Hillarie Parungao crowned Catriona Gray as her successor at the end of the event. Gray represented the Philippines at Miss World 2016 in Washington, D.C., United States and finished in the top five.

==Results==

===Placements===

- Color keys
- The contestant was a finalist in an international pageant.

| Placement | Contestant | International Placement |
| Miss World Philippines 2016 | #13 – Catriona Elisa Gray; | Top 5 – Miss World 2016 |
| 1st Princess | #5 – Arienne Louise Calingo; |
| 2md Princess | #18 – Ivanna Kamil Pacis; |
| 3rd Princess | #21 – Marah Muñoz; |
| 4th Princess | #8 – Sandra Lemonon; |
| Top 12 | #2 – Shenna Mae Zaldivar; #4 – Alyanna Cagandahan; #7 – Sarah Margarette Joson; #10 – Kristine Gaile Lopez; #12 – Arah Salientes; #23 – Ralph Lauren Asuncion; #24 – Yuri Caunca; |

== Contestants ==
Twenty-four contestants competed for the title.

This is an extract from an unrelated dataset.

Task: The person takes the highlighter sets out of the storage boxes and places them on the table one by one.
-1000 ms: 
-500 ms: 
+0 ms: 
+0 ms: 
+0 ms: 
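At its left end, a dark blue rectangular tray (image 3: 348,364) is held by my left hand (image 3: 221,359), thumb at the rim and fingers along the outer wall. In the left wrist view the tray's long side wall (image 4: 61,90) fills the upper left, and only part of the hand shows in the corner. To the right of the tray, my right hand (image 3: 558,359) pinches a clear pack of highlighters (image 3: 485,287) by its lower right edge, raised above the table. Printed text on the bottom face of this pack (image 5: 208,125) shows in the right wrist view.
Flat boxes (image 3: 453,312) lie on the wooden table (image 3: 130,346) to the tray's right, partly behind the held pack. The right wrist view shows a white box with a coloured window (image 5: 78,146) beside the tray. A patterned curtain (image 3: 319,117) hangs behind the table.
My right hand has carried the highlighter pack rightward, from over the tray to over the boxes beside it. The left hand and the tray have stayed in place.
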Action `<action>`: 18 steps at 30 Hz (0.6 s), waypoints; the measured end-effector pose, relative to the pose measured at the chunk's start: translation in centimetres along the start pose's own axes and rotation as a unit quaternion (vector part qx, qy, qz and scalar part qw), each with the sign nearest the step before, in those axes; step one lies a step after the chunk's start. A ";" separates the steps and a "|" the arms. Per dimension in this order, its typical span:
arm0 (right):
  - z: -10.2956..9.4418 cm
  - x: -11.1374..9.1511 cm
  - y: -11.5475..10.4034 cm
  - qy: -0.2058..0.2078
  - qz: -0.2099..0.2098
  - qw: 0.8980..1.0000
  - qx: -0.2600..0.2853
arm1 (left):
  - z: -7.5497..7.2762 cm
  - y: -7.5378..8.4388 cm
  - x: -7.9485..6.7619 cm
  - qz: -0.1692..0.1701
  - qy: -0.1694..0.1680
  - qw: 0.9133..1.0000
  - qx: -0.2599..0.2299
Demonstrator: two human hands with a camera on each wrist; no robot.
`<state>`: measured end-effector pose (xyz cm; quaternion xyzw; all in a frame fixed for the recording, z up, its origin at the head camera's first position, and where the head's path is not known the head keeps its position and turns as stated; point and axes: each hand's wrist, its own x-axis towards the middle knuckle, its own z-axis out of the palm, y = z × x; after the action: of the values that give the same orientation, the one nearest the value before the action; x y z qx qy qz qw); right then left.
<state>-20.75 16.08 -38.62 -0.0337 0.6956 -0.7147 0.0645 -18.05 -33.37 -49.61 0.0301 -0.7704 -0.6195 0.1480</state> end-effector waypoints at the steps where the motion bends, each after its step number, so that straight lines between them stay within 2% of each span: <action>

| No. | Contestant | Age | Hometown |
|---|---|---|---|
| 1 | Maria Paula Adda Prose | 23 | Cagayan |
| 2 | Shenna Mae Zaldivar | 19 | Dapitan |
| 3 | Rossette Joyce Tayam | 21 | Olongapo |
| 4 | Alyanna Cagandahan | 23 | Laguna |
| 5 | Arienne Louise Calingo | 24 | Angeles |
| 6 | Ivy Meerry Enriquez | 20 | Mariveles |
| 7 | Sarah Margarette Joson | 23 | Manila |
| 8 | Sandra Lemonon | 21 | Pasig |
| 9 | Jan Helen Villanueva | 24 | Bulacan |
| 10 | Kristine Gaile Lopez | 22 | Hagonoy |
| 11 | Shaina Lalaine Sazon | 18 | Aurora |
| 12 | Arah Salientes | 20 | San Fernando |
| 13 | Catriona Elisa Gray | 22 | Oas |
| 14 | Madeleine Iya Gabrella Uy | 18 | Mandaluyong |
| 15 | Charlene Fontanilla | 19 | Mandaluyong |
| 16 | Roshiel Asingua | 20 | Cebu City |
| 17 | Irina Cortez | 21 | Makati |
| 18 | Ivanna Kamil Pacis | 20 | Makati |
| 19 | Vinie Camille Quiangco | 24 | Capiz |
| 20 | Quenie Litz Lorenzo | 18 | Norzagaray |
| 21 | Marah Muñoz | 23 | Parañaque |
| 22 | Jane Pactoranan | 21 | Antipolo |
| 23 | Ralph Lauren Asuncion | 25 | Batangas City |
| 24 | Yuri Caunca | 19 | Las Piñas |

== Notes ==

=== Post-pageant notes ===

- Aside from finishing as a finalist at Miss World 2016, Catriona Gray also won the Multimedia challenge. She was also among the top five candidates for Beauty With a Purpose. After Miss World, Gray competed at Binibining Pilipinas 2018 where she was crowned as Binibining Pilipinas Universe 2018. She competed and won at Miss Universe 2018 in Bangkok.
- Sandra Lemonon also competed at Binibining Pilipinas 2018 where she finished as a semi-finalist. Lemonon then competed at the inaugural edition of Miss Universe Philippines where she finished as a semi-finalist.